Toutes ces mesures s’inscrivent dans une "stratégie complète". Il s’agit aussi d’apporter une "réponse radicale" à la délinquance. L’amende pénale forfaitaire qui, selon lui, a permis une "vraie politique de pilonnage sur les points de stupéfiants" va être étendue à deux nouveaux domaines : les occupations illicites par les gens du voyage et les occupations de halls d’immeubles (voir notre article). Elle permet de "frapper au porte-monnaie".
Sévère à l’égard des "180.000 rappels à la loi" amenés à disparaître, Emmanuel Macron souhaite plus globalement une réforme de la procédure pénale. Il a demandé une "simplification drastique" du cadre des enquêtes, avec la généralisation des procès-verbaux de synthèse pour les petits délits. "Ce sujet mérite mieux que des débats d’estrades", a-t-il jugé. À l’approche de l’ouverture des "États généraux de la justice", il a demandé au garde des Sceaux, également présent dans la salle au côté de Gérald Darmanin, de lui proposer des "mesures de simplification très concrètes de procédure pénale".

Renforcement du contrôle et de la formation

Autre thème de ce Beauvau de la sécurité : le contrôle des policiers. Emmanuel Macron se refuse à réformer l’IGPN, la "police des polices", souvent critiquée pour son manque d’indépendance, ou l’IGGN (pour la gendarmerie). Mais il a retenu l’idée d’une instance parlementaire de contrôle de l’action des forces de l’ordre, sur le modèle du contrôle parlementaire du renseignement. "Nous n’avons rien à craindre d’une surveillance accrue", a-t-il tenu à rassurer, rappelant les données du Défenseur des droits. Sur les 7.564 appels reçus depuis le lancement de la plateforme anti-discriminations, le 12 février 2021, seulement 4% concernaient les forces de l’ordre. "Les forces de l’ordre dans leur immense majorité font preuve de déontologie", mais "quand on aime les forces de l’ordre, on ne leur passe pas tout", a-t-il dit.
Le président de la République a également insisté sur le besoin d’un renforcement de la formation initiale des policiers, qui pourrait être rallongée de huit à douze mois. De plus, la formation d'officier de police judiciaire sera intégrée à la formation initiale. La formation continue des policiers et gendarmes augmenterait, elle, de "50%". Il s'engage en outre à ce que le délai entre la réussite du concours et l’entrée en formation soit ramené à six mois maximum, alors qu'il peut aller jusqu'à deux ans. À noter également que les policiers ne porteront plus de casquette mais un calot. 

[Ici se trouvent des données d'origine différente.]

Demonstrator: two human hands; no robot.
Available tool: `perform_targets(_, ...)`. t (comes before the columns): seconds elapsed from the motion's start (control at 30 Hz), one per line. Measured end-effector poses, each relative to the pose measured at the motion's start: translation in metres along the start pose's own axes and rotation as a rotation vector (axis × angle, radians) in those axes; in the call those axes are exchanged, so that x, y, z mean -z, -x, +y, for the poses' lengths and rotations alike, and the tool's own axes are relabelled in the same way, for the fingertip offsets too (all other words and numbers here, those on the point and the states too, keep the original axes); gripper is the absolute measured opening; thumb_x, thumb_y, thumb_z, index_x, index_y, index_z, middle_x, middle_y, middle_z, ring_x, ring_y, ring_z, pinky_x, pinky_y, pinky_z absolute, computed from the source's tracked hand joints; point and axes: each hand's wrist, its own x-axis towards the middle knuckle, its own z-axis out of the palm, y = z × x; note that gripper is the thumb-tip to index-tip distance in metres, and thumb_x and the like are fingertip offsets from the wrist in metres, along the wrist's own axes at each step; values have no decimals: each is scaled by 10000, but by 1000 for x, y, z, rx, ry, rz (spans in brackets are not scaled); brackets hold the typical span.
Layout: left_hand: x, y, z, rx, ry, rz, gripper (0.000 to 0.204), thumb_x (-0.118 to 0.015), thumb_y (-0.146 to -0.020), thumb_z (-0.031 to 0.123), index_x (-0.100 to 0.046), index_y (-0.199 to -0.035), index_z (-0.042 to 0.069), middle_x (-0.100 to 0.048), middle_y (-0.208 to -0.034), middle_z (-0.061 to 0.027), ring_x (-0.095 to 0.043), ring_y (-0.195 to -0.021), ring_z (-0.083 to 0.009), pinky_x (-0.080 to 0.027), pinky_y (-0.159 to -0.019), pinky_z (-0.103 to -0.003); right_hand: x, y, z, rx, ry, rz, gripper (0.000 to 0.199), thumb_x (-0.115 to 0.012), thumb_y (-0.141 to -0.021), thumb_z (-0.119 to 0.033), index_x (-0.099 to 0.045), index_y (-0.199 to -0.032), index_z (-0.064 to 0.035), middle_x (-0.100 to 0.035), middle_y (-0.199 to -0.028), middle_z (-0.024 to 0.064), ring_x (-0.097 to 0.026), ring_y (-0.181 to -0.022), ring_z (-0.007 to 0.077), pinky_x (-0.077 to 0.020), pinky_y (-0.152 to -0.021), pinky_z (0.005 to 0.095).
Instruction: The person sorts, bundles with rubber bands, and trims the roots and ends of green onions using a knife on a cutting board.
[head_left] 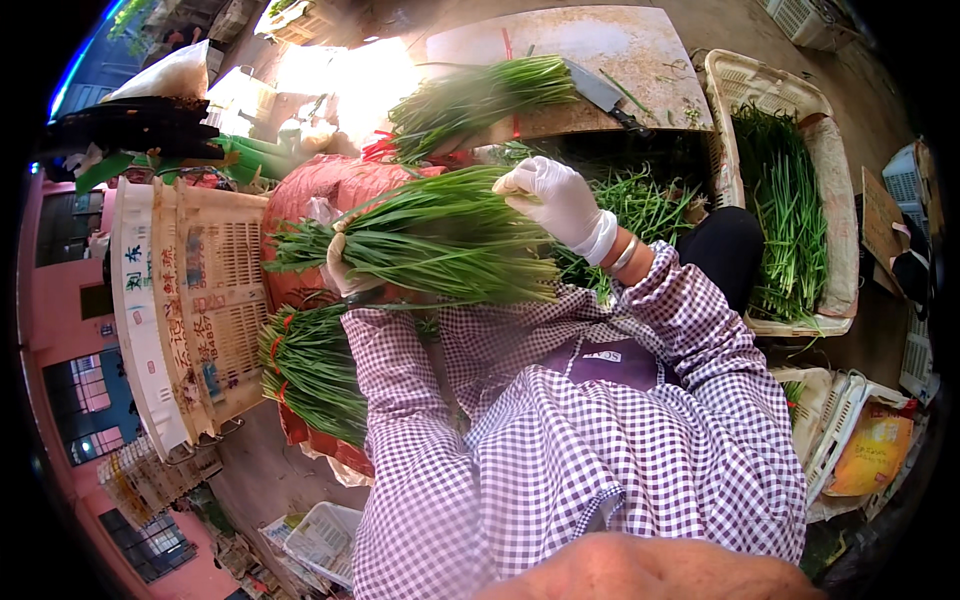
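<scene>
My left hand [345, 264], in a pale glove, is wrapped round a loose bunch of green garlic chives [450, 238] held crosswise in front of me. The stalks fan out to the right of its grip. My right hand [560, 203], in a white glove, is closed with its fingertips against the bunch's upper right edge. What it pinches, if anything, I cannot make out. Beyond, another bunch of chives [490, 95] lies on a worn board [620, 50], beside a knife [605, 92] with a broad blade and dark handle.
On the left, bunches with red ties [315, 365] lie near a red sack [310, 195] and a stained plastic crate [205, 310]. A lined basket [835, 220] at the right holds more chives. Loose greens [640, 210] lie below the board. An orange bag [870, 450] sits at lower right.
</scene>
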Motion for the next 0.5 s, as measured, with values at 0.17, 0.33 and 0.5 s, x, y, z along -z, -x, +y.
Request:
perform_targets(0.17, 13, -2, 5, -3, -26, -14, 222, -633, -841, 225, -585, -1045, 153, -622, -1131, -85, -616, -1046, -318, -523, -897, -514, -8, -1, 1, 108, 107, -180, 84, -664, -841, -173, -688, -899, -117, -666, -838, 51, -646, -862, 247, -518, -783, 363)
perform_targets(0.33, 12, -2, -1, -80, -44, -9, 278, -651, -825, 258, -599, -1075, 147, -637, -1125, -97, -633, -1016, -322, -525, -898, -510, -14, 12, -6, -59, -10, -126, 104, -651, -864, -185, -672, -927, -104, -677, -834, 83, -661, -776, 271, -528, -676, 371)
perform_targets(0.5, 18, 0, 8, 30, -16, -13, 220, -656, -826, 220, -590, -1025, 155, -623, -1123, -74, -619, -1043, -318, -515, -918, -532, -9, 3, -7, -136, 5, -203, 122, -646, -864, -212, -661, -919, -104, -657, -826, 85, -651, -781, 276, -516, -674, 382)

Le déploiement des caméras embarquées dans les véhicules devrait être effectif "dès 2023". La mesure figure dans le projet de loi Responsabilité pénale et sécurité intérieure qui sera débattu lors de la session extraordinaire qui s'ouvre la semaine prochaine.
Les policiers municipaux, qui avaient réussi à se faire inviter à la dernière minute à ce Beauvau de la sécurité, ont à peine été effleurées dans le discours du chef de l’État. Celui-ci a tout juste salué la contribution de l’Association des maires de France et des associations d’élus, rappelant que les collectivités territoriales se mobilisaient pour les réseaux de vidéoprotection. Et souligné que le renforcement des coopérations entre police municipale, police nationale et gendarmerie nationale et la justice est "indispensable".